Shock tactics, the big picture.

The Scotsman speculates about the effectiveness of shock tactics in advertising, when it works, and when it doesn't. Says the following about the latest Barnardo campaign.

"...the picture of a child shooting up turned heads but did not necessarily have people reaching deep into their pockets. It was obvious the image had been digitally altered, which perhaps led people to switch off..."

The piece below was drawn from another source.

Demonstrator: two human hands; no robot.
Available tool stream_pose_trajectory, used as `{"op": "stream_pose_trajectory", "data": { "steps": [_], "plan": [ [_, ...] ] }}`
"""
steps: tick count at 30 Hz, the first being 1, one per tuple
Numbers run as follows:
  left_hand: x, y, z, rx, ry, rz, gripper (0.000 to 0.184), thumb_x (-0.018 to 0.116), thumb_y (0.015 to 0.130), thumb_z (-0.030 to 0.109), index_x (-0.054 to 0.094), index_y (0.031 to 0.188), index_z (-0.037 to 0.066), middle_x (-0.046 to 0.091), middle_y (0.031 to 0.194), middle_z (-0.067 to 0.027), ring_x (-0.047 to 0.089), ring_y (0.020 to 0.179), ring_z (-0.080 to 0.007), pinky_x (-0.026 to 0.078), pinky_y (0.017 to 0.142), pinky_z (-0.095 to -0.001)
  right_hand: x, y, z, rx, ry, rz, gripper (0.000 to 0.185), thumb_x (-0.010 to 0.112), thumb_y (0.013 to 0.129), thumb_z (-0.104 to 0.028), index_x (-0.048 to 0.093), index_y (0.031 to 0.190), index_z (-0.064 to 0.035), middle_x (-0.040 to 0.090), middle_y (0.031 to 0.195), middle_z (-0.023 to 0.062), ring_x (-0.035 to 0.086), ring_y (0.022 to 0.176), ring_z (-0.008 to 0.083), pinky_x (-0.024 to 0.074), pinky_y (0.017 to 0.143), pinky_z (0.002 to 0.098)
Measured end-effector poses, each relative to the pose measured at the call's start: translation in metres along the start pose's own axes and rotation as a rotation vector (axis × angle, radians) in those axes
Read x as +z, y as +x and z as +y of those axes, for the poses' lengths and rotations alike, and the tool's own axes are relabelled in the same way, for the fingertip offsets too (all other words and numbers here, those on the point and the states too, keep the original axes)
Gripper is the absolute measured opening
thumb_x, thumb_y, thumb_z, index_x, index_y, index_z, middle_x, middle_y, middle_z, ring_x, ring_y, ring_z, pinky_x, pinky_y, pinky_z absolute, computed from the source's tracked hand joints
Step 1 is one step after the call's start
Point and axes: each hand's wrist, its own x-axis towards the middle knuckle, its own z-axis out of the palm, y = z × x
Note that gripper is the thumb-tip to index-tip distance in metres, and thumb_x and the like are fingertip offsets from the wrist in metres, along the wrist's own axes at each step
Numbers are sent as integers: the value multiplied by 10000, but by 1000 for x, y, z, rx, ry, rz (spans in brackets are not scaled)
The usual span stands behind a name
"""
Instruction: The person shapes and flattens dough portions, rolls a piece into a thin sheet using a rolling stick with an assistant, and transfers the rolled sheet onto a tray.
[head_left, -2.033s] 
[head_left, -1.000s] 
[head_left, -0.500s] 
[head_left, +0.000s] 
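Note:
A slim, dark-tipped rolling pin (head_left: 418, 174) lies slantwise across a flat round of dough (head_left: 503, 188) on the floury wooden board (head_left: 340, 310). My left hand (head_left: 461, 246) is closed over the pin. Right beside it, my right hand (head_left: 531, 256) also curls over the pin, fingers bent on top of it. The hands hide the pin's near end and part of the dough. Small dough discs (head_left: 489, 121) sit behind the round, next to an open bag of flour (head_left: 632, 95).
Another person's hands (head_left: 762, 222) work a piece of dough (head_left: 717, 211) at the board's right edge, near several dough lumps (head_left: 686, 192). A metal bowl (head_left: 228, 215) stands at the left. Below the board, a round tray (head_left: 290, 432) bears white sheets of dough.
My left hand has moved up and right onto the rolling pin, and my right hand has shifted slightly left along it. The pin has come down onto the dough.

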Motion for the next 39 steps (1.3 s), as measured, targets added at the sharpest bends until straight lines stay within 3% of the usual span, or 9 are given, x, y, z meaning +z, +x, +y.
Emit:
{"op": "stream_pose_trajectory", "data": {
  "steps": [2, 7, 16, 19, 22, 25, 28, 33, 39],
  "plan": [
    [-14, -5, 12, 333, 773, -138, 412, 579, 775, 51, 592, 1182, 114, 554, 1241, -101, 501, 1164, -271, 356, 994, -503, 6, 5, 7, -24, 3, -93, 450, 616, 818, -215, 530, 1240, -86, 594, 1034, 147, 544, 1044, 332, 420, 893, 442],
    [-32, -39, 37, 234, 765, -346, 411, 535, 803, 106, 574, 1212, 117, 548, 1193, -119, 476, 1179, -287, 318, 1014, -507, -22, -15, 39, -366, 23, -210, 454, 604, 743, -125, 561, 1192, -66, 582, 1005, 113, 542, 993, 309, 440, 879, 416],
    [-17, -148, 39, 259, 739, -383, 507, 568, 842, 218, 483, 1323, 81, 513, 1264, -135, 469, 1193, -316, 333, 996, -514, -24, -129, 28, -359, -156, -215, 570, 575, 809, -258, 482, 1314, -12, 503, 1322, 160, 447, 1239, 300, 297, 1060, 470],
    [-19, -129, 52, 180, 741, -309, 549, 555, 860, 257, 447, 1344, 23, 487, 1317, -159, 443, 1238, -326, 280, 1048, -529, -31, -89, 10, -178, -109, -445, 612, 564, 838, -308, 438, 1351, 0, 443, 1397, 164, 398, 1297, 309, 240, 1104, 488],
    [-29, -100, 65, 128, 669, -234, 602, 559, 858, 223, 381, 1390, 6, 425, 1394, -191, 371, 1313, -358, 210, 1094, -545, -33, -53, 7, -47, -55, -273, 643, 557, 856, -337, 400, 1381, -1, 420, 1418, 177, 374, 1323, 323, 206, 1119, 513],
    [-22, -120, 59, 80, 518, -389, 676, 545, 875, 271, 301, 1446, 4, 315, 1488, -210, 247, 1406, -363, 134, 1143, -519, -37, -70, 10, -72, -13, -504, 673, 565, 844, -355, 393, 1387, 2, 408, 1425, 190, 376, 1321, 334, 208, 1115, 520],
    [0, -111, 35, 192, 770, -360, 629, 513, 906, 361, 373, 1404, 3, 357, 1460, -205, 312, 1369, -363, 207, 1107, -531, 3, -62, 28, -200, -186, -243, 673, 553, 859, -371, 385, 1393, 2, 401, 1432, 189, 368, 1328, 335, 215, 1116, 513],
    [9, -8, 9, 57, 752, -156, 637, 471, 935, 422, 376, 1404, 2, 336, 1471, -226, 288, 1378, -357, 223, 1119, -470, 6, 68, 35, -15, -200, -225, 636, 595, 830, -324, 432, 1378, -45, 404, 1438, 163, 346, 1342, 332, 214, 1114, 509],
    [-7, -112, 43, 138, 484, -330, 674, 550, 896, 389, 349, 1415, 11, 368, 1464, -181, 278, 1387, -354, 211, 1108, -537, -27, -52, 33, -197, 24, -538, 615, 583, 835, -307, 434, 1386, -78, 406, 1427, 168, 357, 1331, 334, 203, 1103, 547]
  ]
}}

But it is not just Barnardo’s which chooses the ultimate shock factor. People for the Ethical Treatment of Animals are not averse to a little controversy either. Its campaign last year to attack the fur trade and those who support it featured Sophie Ellis-Bextor posing in a glamorous evening gown holding a dead skinned fox.
A caption read: "Here is the rest of your fur coat". The US version of this campaign features Persia White.

Actor Persia White of the UPN hit Girlfriends will unveil her stunning new anti-fur ad and public service announcement for PETA.

In a dramatic bid to show consumers that behind every fur coat, collar, or cuff was a living animal who endured tremendous suffering, White appears in the ad dressed in a glamorous black evening gown and holding a gruesome accessory: the dead body of a skinned fox. The ad is titled, "Here's the Rest of Your Fur Coat."

White's ad will appear as a billboard in Hollywood next month, just in time for the holiday shopping season.

White explains, "This image is shocking, but it brings home the harsh reality that is kept out of deceptive fur ads and fashion spreads: Before animals are skinned and made into fur coats or trim, they suffer incredible—and needless—cruelty."

Will the shocking image stop the sales of fur dead in its tracks, or just make people hungry?